Oggi è un bel giorno per il giornalismo italiano: è nato un nuovo quotidiano, La Croce, e io sono fiero di essere nel gruppo dei primi abbonati. Dopo mesi di partecipazione attiva alle discussioni sui profili facebook di Mario Adinolfi e dello stesso quotidiano, nato prima sui social network ma ora approdato alla carta con una baldanza e una determinazione invidiabili, non l’ho fatto come atto dovuto, ma per passione. Un abbonamento semestrale, per vedere un po’ come va: mi auguro di avere ragioni sufficienti per rinnovarlo a luglio.
Formato broadsheet, il più grande esistente. Almeno il primo numero dovevo averlo anche su carta, non mi bastava il pdf da abbonato. Dice Adinolfi che la lettura dev’essere “scomoda, com’è scomodo il giornale”. Insomma si deve vedere. E stamattina in autobus, in effetti, era davvero impossibile sfogliare quelle otto paginone senza brandirle, senza ostentarle in faccia al mondo, senza mettersi in qualche modo “in croce”.
Ieri invece non è stato un bel giorno per gli amici, gli estimatori, i compagni politici di Emma Bonino, che ha annunciato ai microfoni di Radio Radicale di avere un tumore ai polmoni e di avere già cominciato il trattamento chemioterapico. Quella donna forte, che ha sempre comunicato positività e assertività, non si è smentita neanche in questa circostanza dolorosa, anche se aveva la voce rotta dal pianto. Un mondo di scelte e di convinzioni mi separa da lei e dal suo impegno politico. Però ascolto e mi accorgo che questo momento di sofferenza è anche momento di verità. Mi sono commosso quando ha detto, rivolgendosi a chi combatte battaglie simili alla sua: “Io non sono il mio tumore. E neanche voi siete la vostra malattia. Dobbiamo sforzarci di essere persone, di voler vivere liberi fino alla fine… dobbiamo pensare assolutamente di essere persone che affrontano una sfida”.

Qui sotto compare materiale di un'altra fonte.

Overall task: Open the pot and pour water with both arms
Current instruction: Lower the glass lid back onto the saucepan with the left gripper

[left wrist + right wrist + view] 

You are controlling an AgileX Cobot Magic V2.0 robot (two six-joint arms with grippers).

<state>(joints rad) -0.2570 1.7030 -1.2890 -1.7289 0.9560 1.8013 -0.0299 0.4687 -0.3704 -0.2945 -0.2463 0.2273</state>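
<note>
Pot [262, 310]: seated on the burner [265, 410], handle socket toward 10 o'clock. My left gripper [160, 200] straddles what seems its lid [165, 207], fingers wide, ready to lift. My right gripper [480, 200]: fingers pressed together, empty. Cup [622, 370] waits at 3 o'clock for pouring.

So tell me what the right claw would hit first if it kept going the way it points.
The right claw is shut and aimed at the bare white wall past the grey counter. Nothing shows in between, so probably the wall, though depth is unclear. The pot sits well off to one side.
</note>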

Essere persone, avverte Emma in questo momento, significa anche non essere la propria malattia. Ma se un malato è di più della sua malattia anche un uomo sano è di più del suo essere sano. E forse anche un embrione e un feto sono di più del loro essere embrione e feto. Come è vicina in definitiva la verità al cuore, e che disdetta, che peccato (peccato originale, si chiama) dover passare attraverso la sofferenza per sentirla e per dirla con il cuore oltre che con la testa. C’è nella croce una compiutezza, una pienezza di senso che da uomini non possiamo raggiungere se non passandoci attraverso. Emma, che è così distante da me, nel momento in cui tocca il valore infinito dell’essere persona attraverso la “sua” croce annulla quella distanza. Nella persona c’è un Infinito che va guardato e rispettato per come si pone. Non c’è bisogno di una fede o di una morale per guardalo e rispettarlo, per dargli quell’attributo di “sacro” che deve essere alla base della convivenza civile, pena la dissoluzione di qualcosa di fondamentale e di vitale. Si fa sempre così fatica a spiegarlo, però è davvero di tutti e c’è almeno un momento nella vita in cui è evidente a tutti.

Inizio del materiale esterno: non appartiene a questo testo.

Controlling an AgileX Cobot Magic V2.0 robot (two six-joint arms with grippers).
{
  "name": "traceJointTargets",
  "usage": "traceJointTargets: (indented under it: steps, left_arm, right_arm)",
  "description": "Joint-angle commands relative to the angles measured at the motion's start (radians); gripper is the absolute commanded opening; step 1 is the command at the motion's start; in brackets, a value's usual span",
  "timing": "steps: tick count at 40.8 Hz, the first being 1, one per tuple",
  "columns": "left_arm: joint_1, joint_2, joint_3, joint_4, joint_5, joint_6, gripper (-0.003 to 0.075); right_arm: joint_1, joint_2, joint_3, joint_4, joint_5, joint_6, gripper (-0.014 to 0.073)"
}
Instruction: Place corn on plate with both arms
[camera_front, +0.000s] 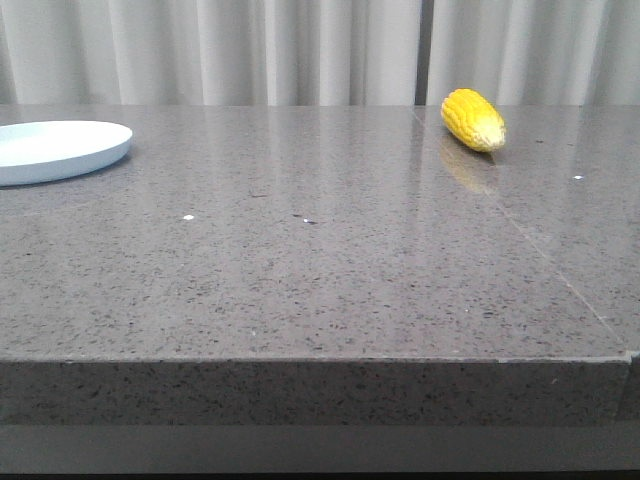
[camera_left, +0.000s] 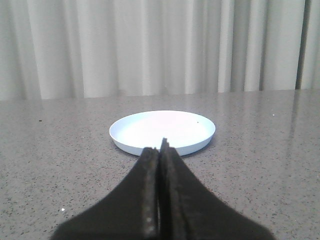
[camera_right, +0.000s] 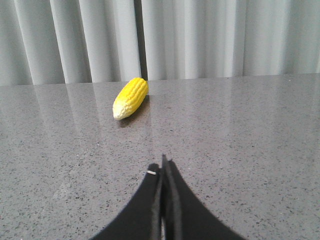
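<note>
Closed and empty, right gripper (camera_right: 163, 167) and left gripper (camera_left: 161, 149) grasp nothing. Corn (camera_front: 473, 119) lies far right on the table (camera_front: 320, 280), well apart from the plate (camera_front: 55, 150) at far left. Judged light, rigid, prone to rolling; grip across its thick middle.

A grey speckled stone desk (camera_front: 300, 270) fills the front view, its thick front edge running across the bottom. The pale blue-white plate (camera_front: 55, 150) sits at the far left, partly cut off by the frame edge. The yellow corn (camera_front: 473, 119) lies far back on the right, well apart from the plate, paler tip angled forward and rightward, its reflection on the glossy surface. Pale pleated curtains (camera_front: 310, 50) hang behind.
</note>
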Motion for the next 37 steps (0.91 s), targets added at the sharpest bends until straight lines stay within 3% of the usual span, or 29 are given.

Doppio augurio, dunque. A Emma perché esca vittoriosa dalla sua battaglia, e più determinata e consapevole di prima. Alla Croce perché trovi la sapienza e la grazia per raccontare ogni giorno quel valore infinito, con i testimoni e le parole giuste, senza sottrarsi allo scontro quando sarà inevitabile ma senza fare della polemica un fine. Perché ogni giorno c’è una Emma a cui tendere la mano. E se un giornale non è capace di farlo non serve a nulla.